- [WORK REQUIRED]: Below are the records; pull every line that includes "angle".

=== INFORMATION PROVIDED ===

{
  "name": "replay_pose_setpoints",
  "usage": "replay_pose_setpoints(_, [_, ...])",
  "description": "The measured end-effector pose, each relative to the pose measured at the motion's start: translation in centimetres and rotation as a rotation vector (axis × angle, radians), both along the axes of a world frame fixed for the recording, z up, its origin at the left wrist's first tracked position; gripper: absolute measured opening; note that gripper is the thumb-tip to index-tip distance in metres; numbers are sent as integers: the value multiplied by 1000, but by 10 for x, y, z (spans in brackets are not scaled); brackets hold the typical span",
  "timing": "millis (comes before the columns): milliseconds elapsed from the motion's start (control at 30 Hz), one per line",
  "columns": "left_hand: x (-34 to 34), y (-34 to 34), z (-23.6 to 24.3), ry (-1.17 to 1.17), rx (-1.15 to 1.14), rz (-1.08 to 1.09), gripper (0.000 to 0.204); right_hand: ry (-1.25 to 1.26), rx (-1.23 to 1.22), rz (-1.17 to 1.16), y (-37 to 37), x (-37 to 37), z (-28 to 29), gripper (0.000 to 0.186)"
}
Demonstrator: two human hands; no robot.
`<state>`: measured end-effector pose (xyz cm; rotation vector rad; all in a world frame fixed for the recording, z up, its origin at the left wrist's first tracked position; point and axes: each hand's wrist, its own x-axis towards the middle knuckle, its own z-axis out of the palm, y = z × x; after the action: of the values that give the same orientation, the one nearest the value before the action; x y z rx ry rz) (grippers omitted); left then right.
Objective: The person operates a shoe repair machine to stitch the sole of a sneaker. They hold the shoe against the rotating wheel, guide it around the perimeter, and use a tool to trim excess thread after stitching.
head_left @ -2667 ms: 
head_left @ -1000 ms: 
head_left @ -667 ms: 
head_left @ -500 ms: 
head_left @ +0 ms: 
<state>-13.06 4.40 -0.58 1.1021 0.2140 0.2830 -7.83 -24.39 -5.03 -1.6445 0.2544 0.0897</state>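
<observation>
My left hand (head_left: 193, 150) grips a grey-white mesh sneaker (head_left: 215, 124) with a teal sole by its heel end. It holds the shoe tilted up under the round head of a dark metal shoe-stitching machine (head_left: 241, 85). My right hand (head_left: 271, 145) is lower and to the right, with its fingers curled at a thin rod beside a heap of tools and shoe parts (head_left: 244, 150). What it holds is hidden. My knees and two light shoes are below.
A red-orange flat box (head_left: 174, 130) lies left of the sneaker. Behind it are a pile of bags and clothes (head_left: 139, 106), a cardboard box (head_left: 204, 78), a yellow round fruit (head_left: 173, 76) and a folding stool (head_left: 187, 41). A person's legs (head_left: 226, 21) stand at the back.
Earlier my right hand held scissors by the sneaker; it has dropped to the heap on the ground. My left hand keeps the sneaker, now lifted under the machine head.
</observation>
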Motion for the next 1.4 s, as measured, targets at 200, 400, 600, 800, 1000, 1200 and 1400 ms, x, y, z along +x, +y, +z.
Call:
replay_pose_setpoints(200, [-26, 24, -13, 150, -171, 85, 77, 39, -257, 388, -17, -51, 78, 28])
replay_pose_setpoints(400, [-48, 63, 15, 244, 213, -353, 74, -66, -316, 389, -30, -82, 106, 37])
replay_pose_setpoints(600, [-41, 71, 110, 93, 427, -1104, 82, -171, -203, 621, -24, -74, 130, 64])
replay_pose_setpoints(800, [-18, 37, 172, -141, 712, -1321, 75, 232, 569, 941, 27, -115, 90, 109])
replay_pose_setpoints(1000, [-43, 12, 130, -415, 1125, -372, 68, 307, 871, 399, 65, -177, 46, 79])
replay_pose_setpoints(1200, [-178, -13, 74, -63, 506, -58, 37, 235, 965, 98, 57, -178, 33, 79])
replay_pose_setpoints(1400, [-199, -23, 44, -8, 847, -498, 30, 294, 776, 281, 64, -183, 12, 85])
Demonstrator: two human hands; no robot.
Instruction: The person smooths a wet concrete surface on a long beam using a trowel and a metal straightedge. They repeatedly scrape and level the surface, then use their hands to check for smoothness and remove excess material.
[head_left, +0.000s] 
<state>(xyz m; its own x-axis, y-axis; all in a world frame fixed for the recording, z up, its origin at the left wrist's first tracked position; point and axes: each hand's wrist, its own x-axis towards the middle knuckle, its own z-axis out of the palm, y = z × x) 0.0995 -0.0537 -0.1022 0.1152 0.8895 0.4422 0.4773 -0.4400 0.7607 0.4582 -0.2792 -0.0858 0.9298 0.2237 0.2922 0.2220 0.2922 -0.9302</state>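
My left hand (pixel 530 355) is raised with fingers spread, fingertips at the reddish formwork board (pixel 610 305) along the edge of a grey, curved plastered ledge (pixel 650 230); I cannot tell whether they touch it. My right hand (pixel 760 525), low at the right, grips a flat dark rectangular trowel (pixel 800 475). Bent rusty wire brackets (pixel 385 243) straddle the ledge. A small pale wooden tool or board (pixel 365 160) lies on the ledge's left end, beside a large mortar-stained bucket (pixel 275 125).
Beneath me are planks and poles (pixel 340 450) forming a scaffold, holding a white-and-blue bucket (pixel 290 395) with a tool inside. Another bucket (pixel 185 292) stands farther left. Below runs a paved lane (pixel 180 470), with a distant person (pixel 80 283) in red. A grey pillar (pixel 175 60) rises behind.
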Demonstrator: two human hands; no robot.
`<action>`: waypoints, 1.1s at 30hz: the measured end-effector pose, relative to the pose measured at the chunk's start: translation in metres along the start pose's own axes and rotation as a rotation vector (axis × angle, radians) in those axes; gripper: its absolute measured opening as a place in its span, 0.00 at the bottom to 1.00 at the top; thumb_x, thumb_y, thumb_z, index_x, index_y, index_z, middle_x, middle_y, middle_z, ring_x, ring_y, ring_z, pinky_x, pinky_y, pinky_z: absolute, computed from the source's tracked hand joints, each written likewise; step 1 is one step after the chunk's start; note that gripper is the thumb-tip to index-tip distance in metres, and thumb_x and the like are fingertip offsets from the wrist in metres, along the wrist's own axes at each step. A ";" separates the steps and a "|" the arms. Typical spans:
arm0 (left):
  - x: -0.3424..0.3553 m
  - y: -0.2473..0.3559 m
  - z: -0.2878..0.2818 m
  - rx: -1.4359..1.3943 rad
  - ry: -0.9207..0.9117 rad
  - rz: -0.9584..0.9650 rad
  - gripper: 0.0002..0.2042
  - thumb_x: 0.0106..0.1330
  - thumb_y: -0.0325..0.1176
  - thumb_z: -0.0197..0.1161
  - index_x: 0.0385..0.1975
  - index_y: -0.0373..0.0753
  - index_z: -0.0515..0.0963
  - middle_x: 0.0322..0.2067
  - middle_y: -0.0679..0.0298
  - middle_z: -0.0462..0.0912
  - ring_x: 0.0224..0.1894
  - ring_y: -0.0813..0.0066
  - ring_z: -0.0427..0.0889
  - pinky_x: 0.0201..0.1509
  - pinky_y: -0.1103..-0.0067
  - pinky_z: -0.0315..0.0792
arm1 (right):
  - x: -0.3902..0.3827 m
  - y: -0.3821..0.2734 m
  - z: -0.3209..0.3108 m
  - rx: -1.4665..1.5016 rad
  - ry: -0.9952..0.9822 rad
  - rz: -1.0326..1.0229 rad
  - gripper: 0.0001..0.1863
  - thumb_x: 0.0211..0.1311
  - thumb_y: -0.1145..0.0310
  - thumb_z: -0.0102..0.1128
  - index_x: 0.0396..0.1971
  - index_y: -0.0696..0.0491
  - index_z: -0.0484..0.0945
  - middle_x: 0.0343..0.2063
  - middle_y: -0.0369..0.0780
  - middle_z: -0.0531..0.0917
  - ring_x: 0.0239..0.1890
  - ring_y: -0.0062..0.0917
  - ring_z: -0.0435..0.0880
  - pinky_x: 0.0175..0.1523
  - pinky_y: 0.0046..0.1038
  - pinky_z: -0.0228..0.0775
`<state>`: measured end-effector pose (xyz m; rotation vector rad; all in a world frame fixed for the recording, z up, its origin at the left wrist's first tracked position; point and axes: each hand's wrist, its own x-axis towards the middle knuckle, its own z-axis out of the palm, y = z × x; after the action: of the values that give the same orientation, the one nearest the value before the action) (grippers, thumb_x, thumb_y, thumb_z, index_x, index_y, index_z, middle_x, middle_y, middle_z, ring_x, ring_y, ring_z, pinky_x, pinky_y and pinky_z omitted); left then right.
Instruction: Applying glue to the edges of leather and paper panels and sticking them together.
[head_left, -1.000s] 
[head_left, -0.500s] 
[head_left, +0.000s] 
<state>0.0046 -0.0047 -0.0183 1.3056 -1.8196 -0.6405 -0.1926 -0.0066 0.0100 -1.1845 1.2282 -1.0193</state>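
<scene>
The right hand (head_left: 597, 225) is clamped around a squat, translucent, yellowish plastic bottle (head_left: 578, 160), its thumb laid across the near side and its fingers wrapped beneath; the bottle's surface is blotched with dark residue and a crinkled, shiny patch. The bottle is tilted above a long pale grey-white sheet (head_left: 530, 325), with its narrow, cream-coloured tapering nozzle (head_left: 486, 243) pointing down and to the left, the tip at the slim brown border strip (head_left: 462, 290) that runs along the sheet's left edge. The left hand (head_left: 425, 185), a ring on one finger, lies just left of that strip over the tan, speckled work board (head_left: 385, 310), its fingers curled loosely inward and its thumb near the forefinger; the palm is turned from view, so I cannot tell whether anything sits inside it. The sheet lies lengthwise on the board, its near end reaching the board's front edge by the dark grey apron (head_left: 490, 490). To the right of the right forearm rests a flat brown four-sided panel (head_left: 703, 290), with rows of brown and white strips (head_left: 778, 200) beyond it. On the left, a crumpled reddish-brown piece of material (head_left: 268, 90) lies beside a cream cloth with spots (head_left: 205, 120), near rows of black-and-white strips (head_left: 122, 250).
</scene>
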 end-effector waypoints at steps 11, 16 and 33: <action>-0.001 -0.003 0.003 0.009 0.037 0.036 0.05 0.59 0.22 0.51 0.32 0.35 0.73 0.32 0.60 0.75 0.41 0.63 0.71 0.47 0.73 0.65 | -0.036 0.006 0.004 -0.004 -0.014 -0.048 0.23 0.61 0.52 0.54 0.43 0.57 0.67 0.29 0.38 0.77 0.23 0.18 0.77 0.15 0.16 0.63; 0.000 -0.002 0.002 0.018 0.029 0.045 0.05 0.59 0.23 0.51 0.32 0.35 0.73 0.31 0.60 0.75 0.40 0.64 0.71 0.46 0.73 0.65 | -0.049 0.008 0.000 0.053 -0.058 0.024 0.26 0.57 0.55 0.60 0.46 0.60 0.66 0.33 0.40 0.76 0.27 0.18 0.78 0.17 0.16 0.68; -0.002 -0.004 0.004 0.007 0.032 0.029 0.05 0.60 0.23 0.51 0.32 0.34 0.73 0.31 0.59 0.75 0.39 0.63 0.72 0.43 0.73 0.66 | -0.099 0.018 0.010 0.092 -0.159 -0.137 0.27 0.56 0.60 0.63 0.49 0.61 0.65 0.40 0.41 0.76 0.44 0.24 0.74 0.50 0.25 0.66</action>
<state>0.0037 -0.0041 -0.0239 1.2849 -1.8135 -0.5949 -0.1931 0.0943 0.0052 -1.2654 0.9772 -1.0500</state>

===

- [TASK RESPONSE]:
  "description": "The measured end-effector pose, each relative to the pose measured at the motion's start: translation in centimetres and rotation as a rotation vector (axis × angle, radians), both along the axes of a world frame fixed for the recording, z up, its origin at the left wrist's first tracked position; gripper: absolute measured opening; note that gripper is the thumb-tip to index-tip distance in metres; numbers are sent as integers: the value multiplied by 1000, but by 10 for x, y, z (spans in brackets are not scaled); brackets hold the typical span",
`<action>`: waypoints, 1.1s at 30hz: the measured end-effector pose, relative to the pose measured at the chunk's start: translation in metres along the start pose's own axes and rotation as a rotation vector (axis × angle, radians) in those axes; gripper: its absolute measured opening as a place in its span, 0.00 at the bottom to 1.00 at the top; thumb_x, thumb_y, thumb_z, index_x, index_y, index_z, middle_x, middle_y, middle_z, ring_x, ring_y, ring_z, pinky_x, pinky_y, pinky_z: absolute, computed from the source's tracked hand joints, each written likewise; step 1 is one step after the chunk's start; note that gripper is the thumb-tip to index-tip distance in metres, and thumb_x and the like are fingertip offsets from the wrist in metres, along the wrist's own axes at each step. A ";" separates the steps and a "|" the arms. Typical spans:

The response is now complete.